Assignment:
Transcribe the listing below only from the line with "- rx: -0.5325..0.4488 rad" up to and including the line with "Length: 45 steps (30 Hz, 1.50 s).".
================
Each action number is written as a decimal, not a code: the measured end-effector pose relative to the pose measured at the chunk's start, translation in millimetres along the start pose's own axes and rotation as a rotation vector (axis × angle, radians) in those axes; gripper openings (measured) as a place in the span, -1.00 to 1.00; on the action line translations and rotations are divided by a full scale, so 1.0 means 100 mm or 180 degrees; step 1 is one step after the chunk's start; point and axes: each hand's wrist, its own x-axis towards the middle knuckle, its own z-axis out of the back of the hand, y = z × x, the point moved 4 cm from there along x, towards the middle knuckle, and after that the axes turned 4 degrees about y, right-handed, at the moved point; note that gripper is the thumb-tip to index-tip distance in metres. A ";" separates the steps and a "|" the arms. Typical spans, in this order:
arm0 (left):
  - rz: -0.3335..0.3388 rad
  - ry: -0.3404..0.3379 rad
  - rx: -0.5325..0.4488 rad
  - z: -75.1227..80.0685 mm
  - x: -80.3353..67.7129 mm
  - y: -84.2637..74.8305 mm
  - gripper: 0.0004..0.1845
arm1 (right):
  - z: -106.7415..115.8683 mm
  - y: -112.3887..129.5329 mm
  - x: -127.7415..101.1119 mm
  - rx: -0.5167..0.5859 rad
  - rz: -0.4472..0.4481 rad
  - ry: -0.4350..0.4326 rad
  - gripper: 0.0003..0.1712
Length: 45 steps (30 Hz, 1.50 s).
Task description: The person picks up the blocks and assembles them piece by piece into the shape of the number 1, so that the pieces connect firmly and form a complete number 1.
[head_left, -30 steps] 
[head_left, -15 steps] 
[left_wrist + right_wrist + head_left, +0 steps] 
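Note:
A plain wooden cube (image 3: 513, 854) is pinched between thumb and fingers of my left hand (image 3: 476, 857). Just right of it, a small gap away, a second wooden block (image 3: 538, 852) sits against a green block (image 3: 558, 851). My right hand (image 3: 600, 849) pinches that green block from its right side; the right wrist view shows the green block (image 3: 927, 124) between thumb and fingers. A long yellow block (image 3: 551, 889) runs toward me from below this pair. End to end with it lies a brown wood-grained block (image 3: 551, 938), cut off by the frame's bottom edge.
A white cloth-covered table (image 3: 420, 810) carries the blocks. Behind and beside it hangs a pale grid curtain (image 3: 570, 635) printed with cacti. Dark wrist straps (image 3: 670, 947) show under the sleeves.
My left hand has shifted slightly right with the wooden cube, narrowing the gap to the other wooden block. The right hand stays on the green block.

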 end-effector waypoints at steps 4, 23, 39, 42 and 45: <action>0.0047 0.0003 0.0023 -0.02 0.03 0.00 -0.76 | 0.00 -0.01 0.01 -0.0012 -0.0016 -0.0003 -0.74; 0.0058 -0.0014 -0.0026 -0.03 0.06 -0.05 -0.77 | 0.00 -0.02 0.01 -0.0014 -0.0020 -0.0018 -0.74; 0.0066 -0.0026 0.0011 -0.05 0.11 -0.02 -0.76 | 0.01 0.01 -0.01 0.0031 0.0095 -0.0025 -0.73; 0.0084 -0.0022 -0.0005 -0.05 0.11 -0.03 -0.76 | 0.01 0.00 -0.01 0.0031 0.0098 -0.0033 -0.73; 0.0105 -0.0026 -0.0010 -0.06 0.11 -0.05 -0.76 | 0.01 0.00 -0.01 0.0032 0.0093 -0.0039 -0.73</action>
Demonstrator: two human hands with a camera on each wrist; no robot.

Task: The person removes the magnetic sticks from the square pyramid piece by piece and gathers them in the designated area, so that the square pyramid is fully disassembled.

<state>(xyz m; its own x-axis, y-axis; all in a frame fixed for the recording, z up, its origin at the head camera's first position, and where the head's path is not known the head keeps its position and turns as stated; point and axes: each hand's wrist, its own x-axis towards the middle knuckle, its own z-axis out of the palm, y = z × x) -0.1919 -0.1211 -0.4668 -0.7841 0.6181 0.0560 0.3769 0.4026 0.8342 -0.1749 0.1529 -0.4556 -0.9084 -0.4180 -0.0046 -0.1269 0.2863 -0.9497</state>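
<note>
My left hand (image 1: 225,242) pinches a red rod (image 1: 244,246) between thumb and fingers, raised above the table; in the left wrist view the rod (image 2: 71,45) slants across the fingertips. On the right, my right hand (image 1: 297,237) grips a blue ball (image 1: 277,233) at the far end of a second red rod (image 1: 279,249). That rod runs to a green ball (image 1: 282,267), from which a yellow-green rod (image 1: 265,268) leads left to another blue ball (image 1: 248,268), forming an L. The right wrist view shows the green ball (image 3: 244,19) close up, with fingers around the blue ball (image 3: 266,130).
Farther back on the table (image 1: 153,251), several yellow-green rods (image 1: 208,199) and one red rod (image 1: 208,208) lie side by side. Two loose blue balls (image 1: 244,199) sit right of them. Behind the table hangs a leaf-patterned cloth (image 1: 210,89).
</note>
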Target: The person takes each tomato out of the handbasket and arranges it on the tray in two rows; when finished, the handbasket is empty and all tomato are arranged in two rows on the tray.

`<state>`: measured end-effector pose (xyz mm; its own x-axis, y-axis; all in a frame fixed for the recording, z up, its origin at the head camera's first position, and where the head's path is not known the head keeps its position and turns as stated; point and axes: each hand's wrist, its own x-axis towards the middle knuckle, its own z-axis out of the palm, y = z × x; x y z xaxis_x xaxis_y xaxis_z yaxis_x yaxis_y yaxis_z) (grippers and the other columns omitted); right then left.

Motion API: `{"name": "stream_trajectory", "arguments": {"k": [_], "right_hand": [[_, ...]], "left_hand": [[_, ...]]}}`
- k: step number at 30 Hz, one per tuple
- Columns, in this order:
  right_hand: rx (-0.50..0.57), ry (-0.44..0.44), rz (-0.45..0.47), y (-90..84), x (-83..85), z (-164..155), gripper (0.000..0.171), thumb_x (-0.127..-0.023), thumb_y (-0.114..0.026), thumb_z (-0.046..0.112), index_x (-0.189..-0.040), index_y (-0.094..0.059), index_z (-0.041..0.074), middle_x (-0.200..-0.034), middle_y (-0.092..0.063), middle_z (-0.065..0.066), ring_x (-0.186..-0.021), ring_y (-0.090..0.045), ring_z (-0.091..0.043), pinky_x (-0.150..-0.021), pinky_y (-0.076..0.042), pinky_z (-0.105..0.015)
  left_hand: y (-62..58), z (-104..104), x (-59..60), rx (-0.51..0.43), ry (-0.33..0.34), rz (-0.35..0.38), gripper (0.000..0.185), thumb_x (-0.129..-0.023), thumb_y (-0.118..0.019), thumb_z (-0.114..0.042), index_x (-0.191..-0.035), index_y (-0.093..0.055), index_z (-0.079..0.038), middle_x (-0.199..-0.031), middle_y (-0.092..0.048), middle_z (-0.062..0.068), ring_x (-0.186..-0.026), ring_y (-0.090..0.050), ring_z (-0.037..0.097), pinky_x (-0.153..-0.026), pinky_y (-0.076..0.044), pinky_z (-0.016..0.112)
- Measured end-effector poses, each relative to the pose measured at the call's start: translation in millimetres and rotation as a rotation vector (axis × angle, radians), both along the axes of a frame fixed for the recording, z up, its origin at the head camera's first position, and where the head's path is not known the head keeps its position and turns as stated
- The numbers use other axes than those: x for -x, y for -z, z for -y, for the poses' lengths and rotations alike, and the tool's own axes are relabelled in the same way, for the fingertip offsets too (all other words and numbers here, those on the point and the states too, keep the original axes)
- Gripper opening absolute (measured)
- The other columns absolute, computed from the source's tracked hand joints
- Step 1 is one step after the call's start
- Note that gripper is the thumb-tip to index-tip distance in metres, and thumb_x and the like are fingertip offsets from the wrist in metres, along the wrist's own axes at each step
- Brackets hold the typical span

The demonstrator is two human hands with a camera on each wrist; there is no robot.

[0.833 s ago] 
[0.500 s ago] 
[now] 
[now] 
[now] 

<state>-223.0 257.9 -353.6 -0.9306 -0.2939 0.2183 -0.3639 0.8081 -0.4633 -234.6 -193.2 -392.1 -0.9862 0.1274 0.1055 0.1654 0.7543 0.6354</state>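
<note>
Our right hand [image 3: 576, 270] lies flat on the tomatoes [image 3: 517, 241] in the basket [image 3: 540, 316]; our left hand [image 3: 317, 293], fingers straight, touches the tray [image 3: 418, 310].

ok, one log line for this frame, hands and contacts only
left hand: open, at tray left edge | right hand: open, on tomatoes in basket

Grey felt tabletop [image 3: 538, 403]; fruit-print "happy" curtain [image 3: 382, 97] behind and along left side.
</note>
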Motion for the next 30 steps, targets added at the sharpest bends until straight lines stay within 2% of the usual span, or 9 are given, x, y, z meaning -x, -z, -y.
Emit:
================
Answer to this problem:
  - rx: -0.5325..0.4488 rad
  - z: -75.1227..80.0685 mm
  - x: -80.3353..67.7129 mm
  - y: -84.2637..74.8305 mm
  - gripper: 0.0004..0.1845
arm1 (right):
  - z: -106.7415..115.8683 mm
  - y: -112.3887..129.5329 mm
  - x: -127.7415..101.1119 mm
  - rx: -0.5167..0.5859 rad
  - rz: -0.4472..0.4481 rad
  - ry: -0.4350..0.4326 rad
  - gripper: 0.0003..0.1712
Length: 45 steps (30 Hz, 1.50 s).

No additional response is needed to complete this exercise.